In order to be granted direct service connection for a disability, that disability must not be the result of the veteran’s willful misconduct. Under VA regulations, alcohol and drug abuse constitute willful misconduct. Whether a particular disability or death was caused by alcohol or drug abuse is very fact specific. Because of this, it becomes very important to understand how the VA defines alcohol and drug abuse.
Simply having a drink or isolated and infrequent drug use is not considered willful misconduct. The VA defines alcohol abuse as “the use of alcoholic beverages over time, or such excessive use at any one time, sufficient to cause disability to or death of the use.” Generally, drinking is considered alcohol abuse and therefore constitutes willful misconduct when: (1) it continues for a long period of time; (2) it is excessive to the point that it causes injury or death; or (3) it is done for the purpose of enjoying intoxication and directly and immediately causes injury or death. An example of when drinking is willful misconduct would be when a veteran who drinks (for the purpose of getting drunk), drives, and then crashes his car into a tree. Upon discharge from the military, that veteran would not be able to obtain benefits for any of the injuries he suffered during that car accident.
The VA defines drug abuse as “the progressive and frequent use of a prescription drug illegally or illicitly obtained, the intentional use of a prescription or non-prescription drug for a purpose other than the medically intended use, or the use of a substance other than alcohol to enjoy its intoxicating effect.” The isolated and occasional use of drugs, by itself, is not considered drug abuse, however, if a veteran’s drug use meets any part of the above definition, then it is considered drug abuse. On the other hand, if a veteran’s drug use does not meet any part of the above definition, then it does not constitute drug abuse. For example, if a veteran becomes addicted to pain medication prescribed to them for an injury, it should not be considered drug abuse for the purpose of entitlement to VA benefits. Just like alcohol abuse, any disability or death that results from a veteran’s drug abuse will be considered a result of the veteran’s willful misconduct.

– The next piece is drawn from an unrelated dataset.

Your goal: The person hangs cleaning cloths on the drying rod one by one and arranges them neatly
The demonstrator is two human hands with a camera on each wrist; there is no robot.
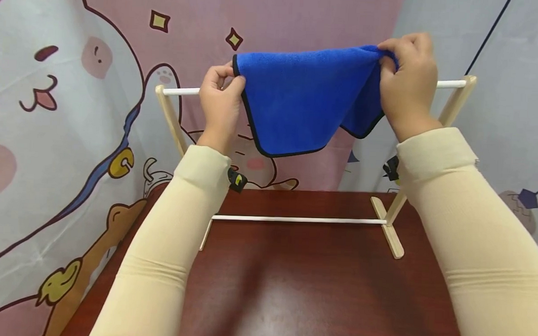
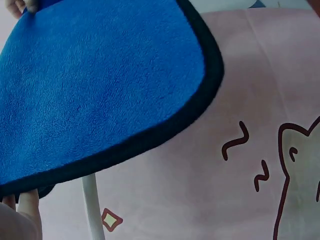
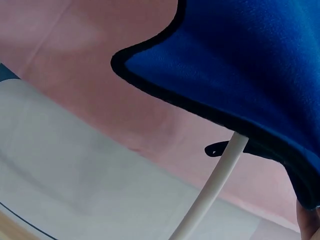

When drugs or alcohol are involved with a veteran’s disability, a determination must be made as to whether or not the disability can still be service-connected. When making this determination there are three categories of disabilities to look at. The first category is disabilities that will not be service-connected. These disabilities are those that were the result of voluntary and willful alcohol or drug abuse that developed during service. The second category is disabilities that are secondary to a service-connected disability but were caused by alcohol or drug abuse. These disabilities may be service-connected. An example of a disability that would fall in this second category would be a veteran who is service-connected for PTSD and then develops alcoholism secondary to his PTSD. If the veteran’s alcoholism causes cirrhosis of the liver, the veteran would be entitled to have the cirrhosis condition service-connected. The third category is disabilities secondary to a service-connected disability that is aggravated by alcohol or drug abuse. These disabilities may also be service-connected. For example, consider a veteran with service-connected PTSD suffers from alcoholism due to his PTSD. If that veteran also has Diabetes Mellitus II that is not service-connected, and the alcoholism aggravates his Diabetes Mellitus II, that veteran would now be entitled to service-connection for his Diabetes Mellitus II.
There is a presumption that willful misconduct, such as alcohol or drug abuse, was not the cause of a veteran’s disability or death. If the VA wants to deny benefits based on the willful misconduct of the veteran, the VA will have to prove by a “preponderance of the evidence” that the veteran’s disability or death was caused by his own willful misconduct. The preponderance of the evidence means that it is more likely than not that the veteran’s disability was a result of willful misconduct.